STOOGES STOOGES STOOGES...
I did it: I saw the Stooges. I braved the sea of shirtless assholes (some draped in Australian flags!) and witnessed The Greatest Band There Ever Was (just about) in all their 3/4-line-up reunion glory. Was it worth it it? Was it worth $140? It's hard to answer that; I can only say I certainly don't feel cheated.
My experience with music festivals is limited. I do not care to share my musical experiences with thousands of others, nor do I care for the long slog of musical offerings which such festivals offer. I've been to the Meredith Music Festival twice in my life: 1995 (rained out, tent collapsed, got waaay too drunk way too early and passed out); 2003 (had a blast, paced myself like a Zen master and drank for a whopping 17 hours straight, caught Radio Birdman headlining); and attended the woefully under-populated Livid festival in 2004 (got free tickets, enjoyed the awesome live glory of Turbonegro and slept through the Hellacopters, Yeah Yeah Yeahs and two-dozen other lame bands).
Big Day Out?
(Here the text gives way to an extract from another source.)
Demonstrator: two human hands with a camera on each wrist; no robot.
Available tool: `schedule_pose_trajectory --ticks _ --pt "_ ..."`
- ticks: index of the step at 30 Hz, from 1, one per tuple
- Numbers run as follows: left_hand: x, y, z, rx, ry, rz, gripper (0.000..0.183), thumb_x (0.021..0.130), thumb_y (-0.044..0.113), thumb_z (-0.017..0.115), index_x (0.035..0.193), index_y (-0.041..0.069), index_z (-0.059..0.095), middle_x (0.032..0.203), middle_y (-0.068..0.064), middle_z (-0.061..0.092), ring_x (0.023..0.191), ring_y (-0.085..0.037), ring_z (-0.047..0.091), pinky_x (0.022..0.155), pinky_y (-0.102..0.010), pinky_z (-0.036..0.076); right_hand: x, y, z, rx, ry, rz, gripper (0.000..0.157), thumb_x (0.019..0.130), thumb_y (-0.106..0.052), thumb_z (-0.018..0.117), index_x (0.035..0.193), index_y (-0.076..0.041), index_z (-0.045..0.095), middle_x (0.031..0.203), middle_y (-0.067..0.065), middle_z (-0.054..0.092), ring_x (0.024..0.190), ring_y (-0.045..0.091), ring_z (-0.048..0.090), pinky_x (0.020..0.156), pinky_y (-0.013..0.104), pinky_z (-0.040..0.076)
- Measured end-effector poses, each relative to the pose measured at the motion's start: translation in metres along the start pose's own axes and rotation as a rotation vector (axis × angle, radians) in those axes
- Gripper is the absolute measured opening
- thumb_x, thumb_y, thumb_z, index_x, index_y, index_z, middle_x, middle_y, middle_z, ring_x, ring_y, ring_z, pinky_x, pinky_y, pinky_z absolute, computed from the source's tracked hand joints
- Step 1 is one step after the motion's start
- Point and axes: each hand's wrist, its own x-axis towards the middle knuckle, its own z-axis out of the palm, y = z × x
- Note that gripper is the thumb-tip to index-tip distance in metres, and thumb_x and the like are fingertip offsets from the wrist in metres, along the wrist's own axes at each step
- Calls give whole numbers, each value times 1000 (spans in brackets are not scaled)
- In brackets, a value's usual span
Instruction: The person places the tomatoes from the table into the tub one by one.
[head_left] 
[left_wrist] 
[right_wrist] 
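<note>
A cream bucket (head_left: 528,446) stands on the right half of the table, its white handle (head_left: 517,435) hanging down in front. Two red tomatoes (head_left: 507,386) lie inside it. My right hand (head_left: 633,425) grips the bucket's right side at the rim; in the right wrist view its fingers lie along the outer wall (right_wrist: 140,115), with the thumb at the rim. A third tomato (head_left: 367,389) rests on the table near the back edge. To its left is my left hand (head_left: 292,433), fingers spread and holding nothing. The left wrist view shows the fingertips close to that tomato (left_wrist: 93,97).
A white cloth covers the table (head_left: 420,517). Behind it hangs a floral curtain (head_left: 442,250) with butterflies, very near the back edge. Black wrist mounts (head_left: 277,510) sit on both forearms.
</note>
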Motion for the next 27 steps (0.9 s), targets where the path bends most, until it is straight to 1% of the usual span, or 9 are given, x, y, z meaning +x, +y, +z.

Never been interested. Given the fact that this was a case of Very Special Circumstances (the Stooges were not playing any side shows of their own), it had to be done. I will never do it again, and that's not because I had a bad time - I certainly didn't - but because the Big Day Out is a dreadful way to witness a band you may be truly interested in seeing. Too many people, queues a mile long if you actually wish to get reasonably close to the performer in question, and a sound system which literally drifts in and out with the breeze. Until the organisers manage to convince the 1981 5-piece line-up of the 'Flag to reunite for a series of shows, I won't be attending again any time soon.
OK, OK... enough whining... the band: that's Iggy, the Ashton brothers and senor Mike Watt(!!!) on bass. The gig, by any normal standards, was not mind-blowing. I've seen a few old geezers the last few years: Wire, Love and Neil Young, and all three rate as undoubtedly some of the finest live music I've ever witnessed. But the Stooges... they were great, it was terrific to see them finally in the flesh, to hear the originators (as opposed to the 2,000 Stooges covers I've endured played by locals the last 18 years of gig-going) belt out the hits for the masses and to simply be a part of it. Iggy yelped and screamed, hammed it up (I hope) with a few Spinal Tap-esque quips ("We played Brisbane, it was OK; we played Sydney, it was cool; but Meeelboouurne?!!!..." [cue screaming crowd]), humped his speakers and did the well-worn trick of inviting a sea of fans on stage (oh, the humanity...); both Ashtons played like they were embalmed or just came out of a coma but hit the skins and plucked the strings amiably; and Mike Watt proved to be a real highlight (yeah, aw shucks, I'm a fan, 'k?) with his head-down/patrol-the-stage-like-an-animal schtick, but musically it lacked that indefinable oomph which tells you that THIS BAND KICKS SOME FUCKIN' ASS.
It was competent, workman-like and gave the crowd what it wanted, but it never superseded such expectations. It played it safely and I'm not upset by that, but I was hoping Iggy would pull a rabbit out of his hat and, I don't know, throw some shit around, shoot up, pull his pants down, molest a crowd member, cause or inflict a serious injury or even resort to that timeless classic of rock lore: drag the jar of peanut butter out. He did none of those things. It came mighty close with the final, encore rendition of "I Wanna Be Your Dog" when the band started to finally, really let go and Iggy dove into the audience to be quickly mauled, but then the band shut up shop, said their farewells and it was over.
I'm not disappointed; it was a great show, my adrenalin got a-pumpin' and my legs got a-shakin' and if I drop dead tomorrow I can at least say I did something worthwhile with my life, but I didn't go home and change my religion or spin Funhouse 'til the early hours of the morning. Given a smaller, indoor venue it mighta blown the roof off, but in a large field on a sunny, warm and putridly humid day, surrounded by a sea of clueless yo-yos gawking at the spectacle with likely not a hint of any understanding of who in fact they were actually witnessing, it didn't do anything special that a hundred other really great rock bands could do. From the Stooges, I expect more than that!
For the record, the only other acts I managed to see all day were the Beasts of Bourbon (who were flat and lifeless), about 20 minutes of Franz Ferdinand (who were really quite good, I must say. A pop band with smarts who don't come across smug, they're inoffensive fluff I can handle) and roughly two minutes of Hank Rollins The Spoken Word Behemoth. The moment I heard the beginnings of what promised to be a tiring and tiresome anti-Bush rant (nice sentiments, but I've heard it all before) I was outta there. I'll paraphrase a friend who sat through his set: "Rollins is now exactly like that drunken guy you always get stuck talking to down at the pub who bores the tits off you with old stories about the Ramones, Slayer, the Stooges and endless touring yarns... except Rollins is sober, on stage, has a microphone and an audience and gets paid thousands of dollars to do it".